Task directions: Using the material below, print a verbatim copy of every line from the one containing "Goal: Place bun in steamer" through the one containing "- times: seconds", inclusive, and omit the pictures.

Record extracts:
::::::::
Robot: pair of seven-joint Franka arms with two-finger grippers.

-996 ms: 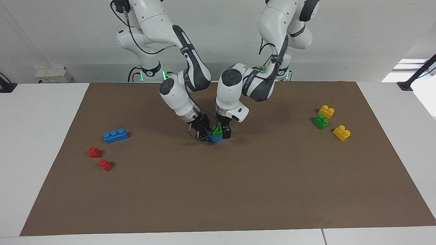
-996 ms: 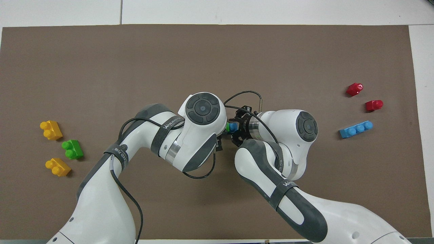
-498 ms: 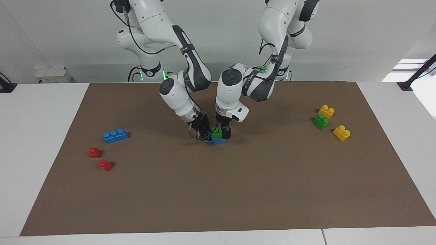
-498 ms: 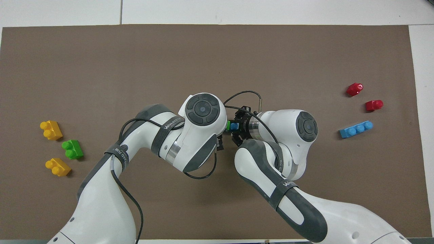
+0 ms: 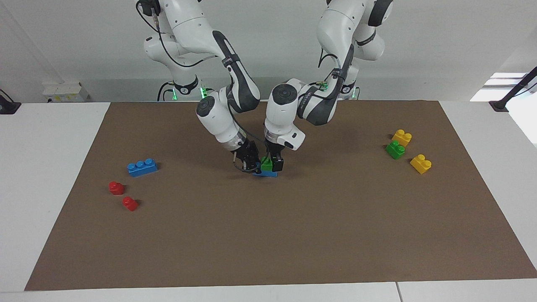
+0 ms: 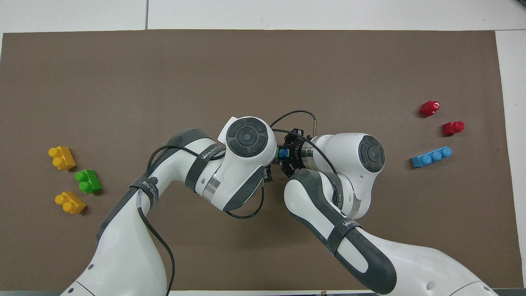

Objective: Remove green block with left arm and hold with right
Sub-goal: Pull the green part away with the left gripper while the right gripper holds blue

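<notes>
Green block (image 5: 266,164), small bright studded brick, sits on blue brick (image 5: 265,173) at mat (image 5: 293,235) centre. Left gripper (image 5: 272,163) down on it, fingers clamped across block's sides. Right gripper (image 5: 251,164) just beside, pinching blue brick's end toward right arm's side. Overhead: only slivers of green and blue show between two wrists. Second green brick (image 5: 395,149) lies between two yellow bricks (image 5: 401,137) toward left arm's end.
</notes>
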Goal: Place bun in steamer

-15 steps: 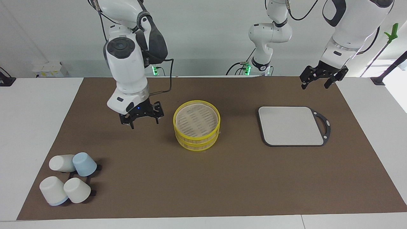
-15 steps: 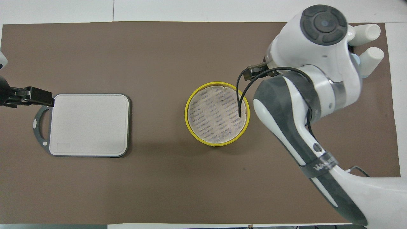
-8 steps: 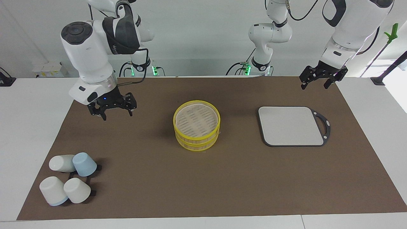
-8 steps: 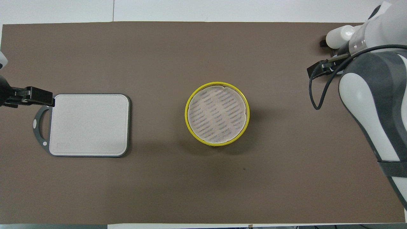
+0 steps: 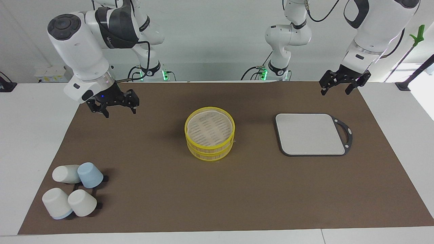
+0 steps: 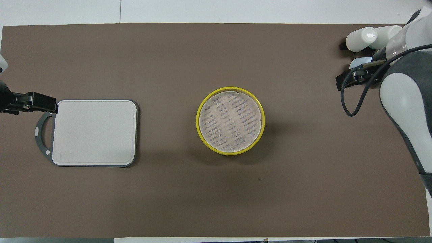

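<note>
So, my state: I am the pair of arms, and both pincers carry nothing.
Right pincer: released, fingers apart, raised over the mat at my right arm's end.
Left pincer: released too, waiting over the mat's corner near my left base, beside the board.
Steamer: mid-mat, lid on top, I judge it is closed because the slatted disc sits level with the yellow rim.
Bun: I cannot see it anywhere; maybe it is under the lid, but I cannot tell.
Cups: four, tipped on a black rack, far from me.
Facing view: shows both pincers whole and the steamer's two tiers.
Overhead view: my right arm covers some cups; the steamer shows only as one ring.
</note>
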Controlling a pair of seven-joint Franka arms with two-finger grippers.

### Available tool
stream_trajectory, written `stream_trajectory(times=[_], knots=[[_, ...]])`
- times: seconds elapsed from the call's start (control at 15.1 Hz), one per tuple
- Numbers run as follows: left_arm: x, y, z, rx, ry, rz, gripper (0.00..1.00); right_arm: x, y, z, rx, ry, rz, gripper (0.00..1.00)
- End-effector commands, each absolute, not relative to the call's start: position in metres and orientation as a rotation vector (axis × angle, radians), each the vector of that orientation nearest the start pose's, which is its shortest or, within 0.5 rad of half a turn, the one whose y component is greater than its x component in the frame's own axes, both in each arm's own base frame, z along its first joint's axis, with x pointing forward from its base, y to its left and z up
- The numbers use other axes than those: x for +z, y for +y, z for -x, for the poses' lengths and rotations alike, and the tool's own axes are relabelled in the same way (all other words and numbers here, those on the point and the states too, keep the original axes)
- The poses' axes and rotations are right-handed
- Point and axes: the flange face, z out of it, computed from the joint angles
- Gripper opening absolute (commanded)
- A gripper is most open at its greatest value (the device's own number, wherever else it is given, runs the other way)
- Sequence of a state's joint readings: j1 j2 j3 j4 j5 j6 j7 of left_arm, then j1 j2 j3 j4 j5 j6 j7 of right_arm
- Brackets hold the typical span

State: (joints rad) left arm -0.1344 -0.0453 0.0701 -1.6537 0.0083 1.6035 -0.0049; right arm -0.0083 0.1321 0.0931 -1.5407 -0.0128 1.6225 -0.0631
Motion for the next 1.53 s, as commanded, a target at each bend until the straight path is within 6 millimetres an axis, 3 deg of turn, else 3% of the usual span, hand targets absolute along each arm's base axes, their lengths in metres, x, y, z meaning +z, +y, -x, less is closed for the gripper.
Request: stream_trajectory(times=[0.0,0.2,0.4,1.46], knots=[[0.618,-0.031,-0.54,-0.004,0.092,3.147,1.0,0.565,0.041,-0.576,0.059,-0.241,3.119,1.0],[0.618,-0.029,-0.54,-0.004,0.087,3.147,1.0,0.564,0.034,-0.566,0.053,-0.22,3.124,1.0],[0.619,-0.03,-0.54,-0.007,0.087,3.147,1.0,0.568,0.034,-0.573,0.007,-0.225,3.127,1.0],[0.619,-0.031,-0.538,-0.002,0.089,3.147,1.0,0.563,0.029,-0.565,0.084,-0.21,3.134,1.0]])
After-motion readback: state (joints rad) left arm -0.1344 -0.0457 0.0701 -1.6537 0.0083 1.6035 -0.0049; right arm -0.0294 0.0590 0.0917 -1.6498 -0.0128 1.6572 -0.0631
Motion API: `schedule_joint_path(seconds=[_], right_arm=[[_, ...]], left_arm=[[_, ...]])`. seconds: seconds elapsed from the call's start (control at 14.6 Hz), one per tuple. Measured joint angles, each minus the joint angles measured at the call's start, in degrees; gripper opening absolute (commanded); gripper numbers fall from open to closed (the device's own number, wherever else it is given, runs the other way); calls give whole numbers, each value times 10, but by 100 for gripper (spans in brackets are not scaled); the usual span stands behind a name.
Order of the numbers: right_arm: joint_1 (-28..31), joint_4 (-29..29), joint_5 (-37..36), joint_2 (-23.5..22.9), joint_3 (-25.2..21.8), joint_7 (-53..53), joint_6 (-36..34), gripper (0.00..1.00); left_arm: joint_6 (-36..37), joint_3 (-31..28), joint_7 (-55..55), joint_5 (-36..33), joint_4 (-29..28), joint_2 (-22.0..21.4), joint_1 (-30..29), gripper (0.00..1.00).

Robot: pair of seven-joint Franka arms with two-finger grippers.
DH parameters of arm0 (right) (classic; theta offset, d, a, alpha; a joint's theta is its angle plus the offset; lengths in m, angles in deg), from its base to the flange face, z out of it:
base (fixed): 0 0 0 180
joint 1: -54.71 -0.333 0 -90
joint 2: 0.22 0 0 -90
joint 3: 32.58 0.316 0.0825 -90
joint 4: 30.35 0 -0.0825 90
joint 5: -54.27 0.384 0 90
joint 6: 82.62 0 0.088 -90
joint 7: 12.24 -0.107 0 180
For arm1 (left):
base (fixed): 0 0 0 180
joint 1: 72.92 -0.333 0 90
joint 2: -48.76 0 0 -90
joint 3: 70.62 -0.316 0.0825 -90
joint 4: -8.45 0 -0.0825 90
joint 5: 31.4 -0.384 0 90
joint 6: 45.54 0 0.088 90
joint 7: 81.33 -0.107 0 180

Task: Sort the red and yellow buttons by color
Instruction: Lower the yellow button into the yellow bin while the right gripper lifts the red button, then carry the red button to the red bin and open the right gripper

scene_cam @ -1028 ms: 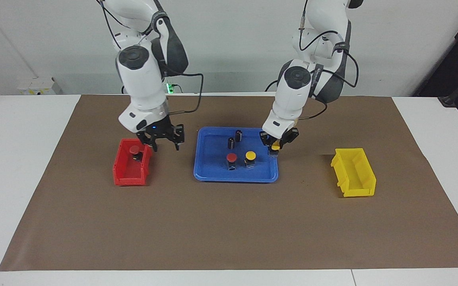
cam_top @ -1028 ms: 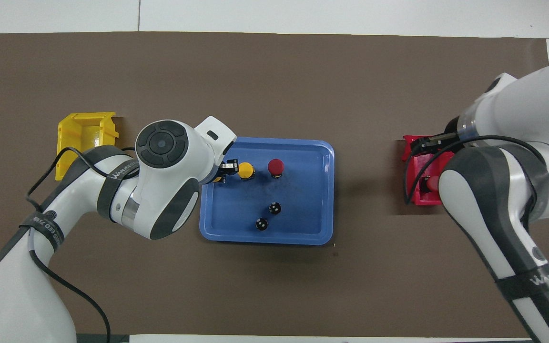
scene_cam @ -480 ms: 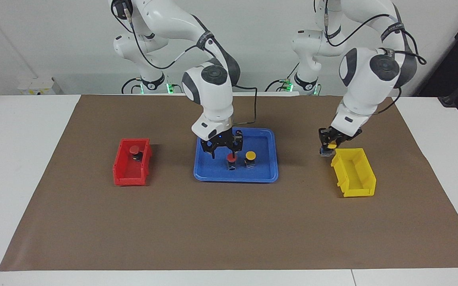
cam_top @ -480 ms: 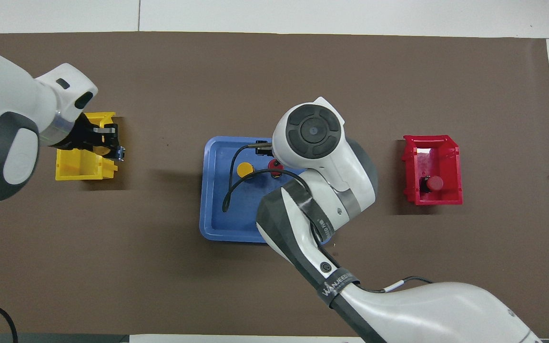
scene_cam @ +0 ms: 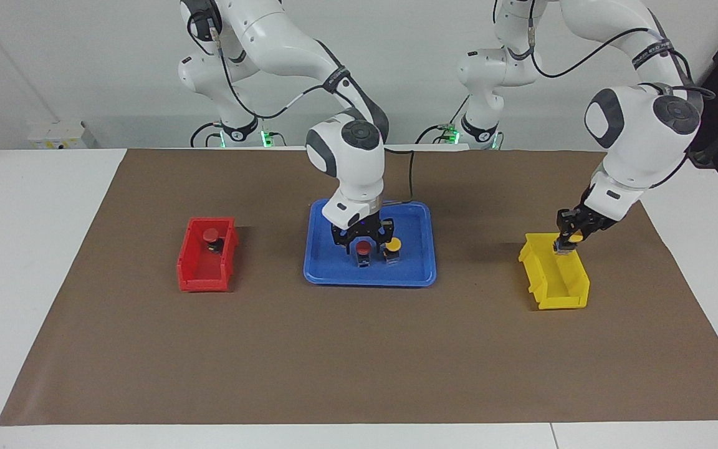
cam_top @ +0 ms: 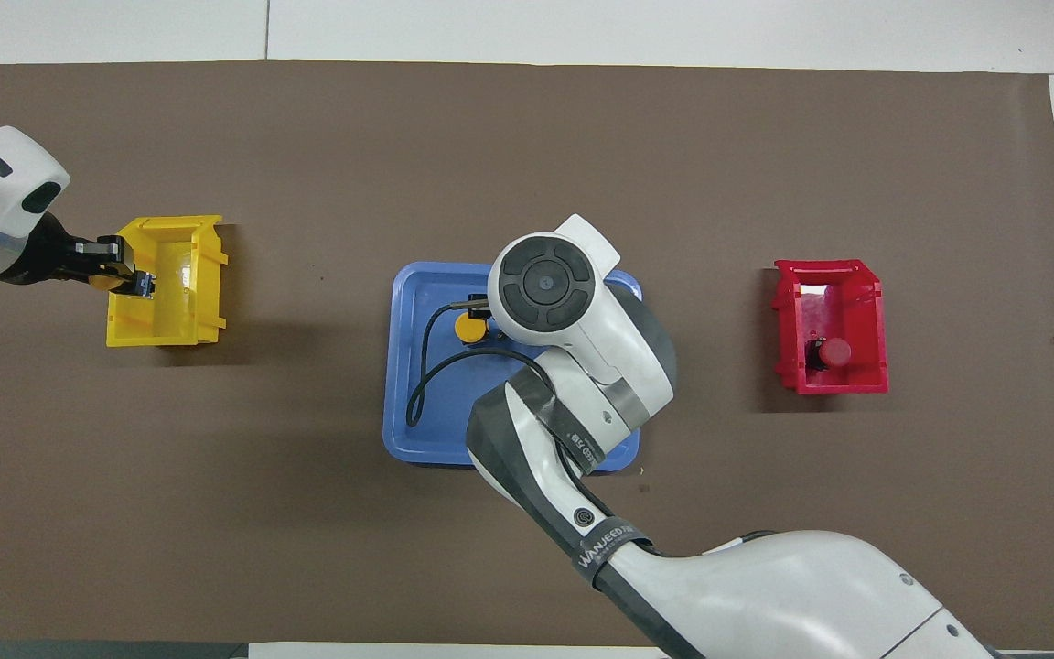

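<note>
**Halfway sorted: one red button binned, one yellow about to drop**

One red button [scene_cam: 210, 236] already sits inside the red bin [scene_cam: 200, 277], at the end nearer the robots. The yellow bin [scene_cam: 557, 293] toward the left arm's end of the worktop looks empty so far, but the left hand [scene_cam: 566, 244] is over its nearer end, clamped on a yellow button [scene_cam: 575, 237] with the cap showing between its fingers. My reading is that this button only needs releasing to count as sorted.

That leaves two buttons on the blue tray [scene_cam: 325, 274] in the middle: a second red button [scene_cam: 364, 249] and a second yellow button [scene_cam: 392, 246], standing side by side at the part of the tray farther from the robots. The right hand [scene_cam: 363, 242] is low over the red one, its fingers open and standing to either side of the cap, not yet gripping it as far as I can judge. From overhead the right arm hides that button and most of the tray.

So the count stands at one done, one nearly done, one being reached for, and one yellow button untouched on the tray.
</note>
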Motion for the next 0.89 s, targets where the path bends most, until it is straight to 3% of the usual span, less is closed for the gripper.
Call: schedule_joint_path(seconds=[0.14,0.48,0.62,0.75,0.82,0.89], right_arm=[[-3,11,0,0,0,0,11,65],[-3,15,0,0,-2,0,11,25],[0,7,-1,1,-4,0,2,25],[16,-36,-1,4,-8,5,-56,25],[34,-65,-1,9,-9,28,-95,25],[60,-86,-1,20,-10,66,-127,25]], left_arm=[[-48,0,-4,-1,-34,1,-5,2],[-106,1,-16,-1,-91,7,-15,2],[-129,2,-16,-1,-113,7,-15,2],[-141,3,-17,-1,-127,8,-15,2],[-143,4,-17,-1,-129,8,-15,5],[-144,4,-17,-1,-129,8,-15,15]])
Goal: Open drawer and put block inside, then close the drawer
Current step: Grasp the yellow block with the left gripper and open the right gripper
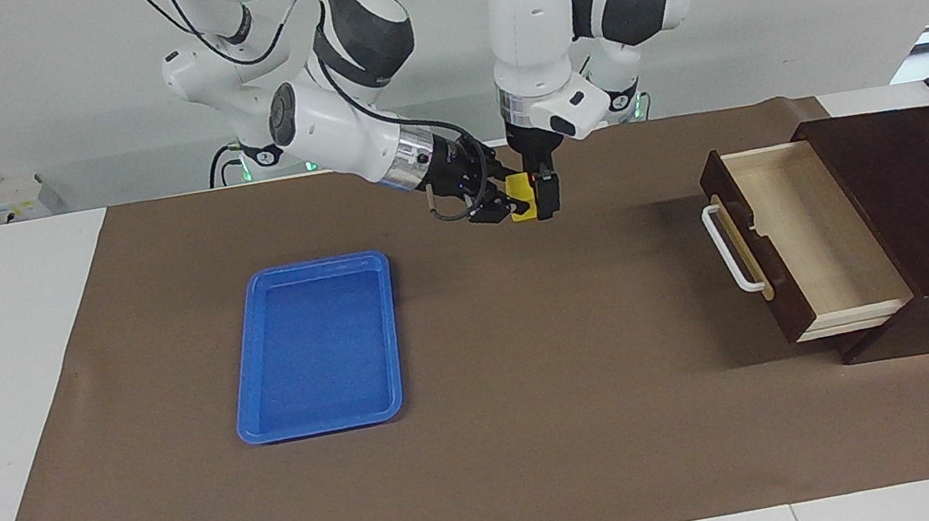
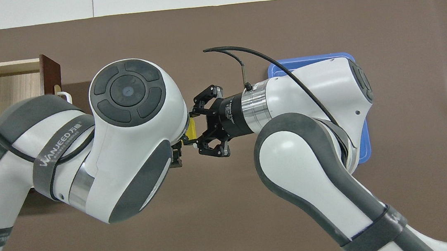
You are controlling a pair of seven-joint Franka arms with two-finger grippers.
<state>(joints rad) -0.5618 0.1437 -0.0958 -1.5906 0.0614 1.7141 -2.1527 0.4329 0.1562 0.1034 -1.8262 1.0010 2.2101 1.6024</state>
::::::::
Final answer:
Goal: Place bun in steamer

-15 steps: 
-15 steps: 
-8 steps: 
-8 steps: 
+0 steps: 
+0 steps: 

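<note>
So, my state: I am the pair of arms, and both pincers carry nothing.
Right pincer: released, fingers apart, raised over the mat at my right arm's end.
Left pincer: released too, waiting over the mat's corner near my left base, beside the board.
Steamer: mid-mat, lid on top, I judge it is closed because the slatted disc sits level with the yellow rim.
Bun: I cannot see it anywhere; maybe it is under the lid, but I cannot tell.
Cups: four, tipped on a black rack, far from me.
Facing view: shows both pincers whole and the steamer's two tiers.
Overhead view: my right arm covers some cups; the steamer shows only as one ring.
</note>
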Controlling a pair of seven-joint Franka arms with two-finger grippers.

### Available tool
stream_trajectory, written `stream_trajectory(times=[_], knots=[[_, ...]])`
- times: seconds elapsed from the call's start (control at 15.1 Hz), one per tuple

The requested output has been fully supplied.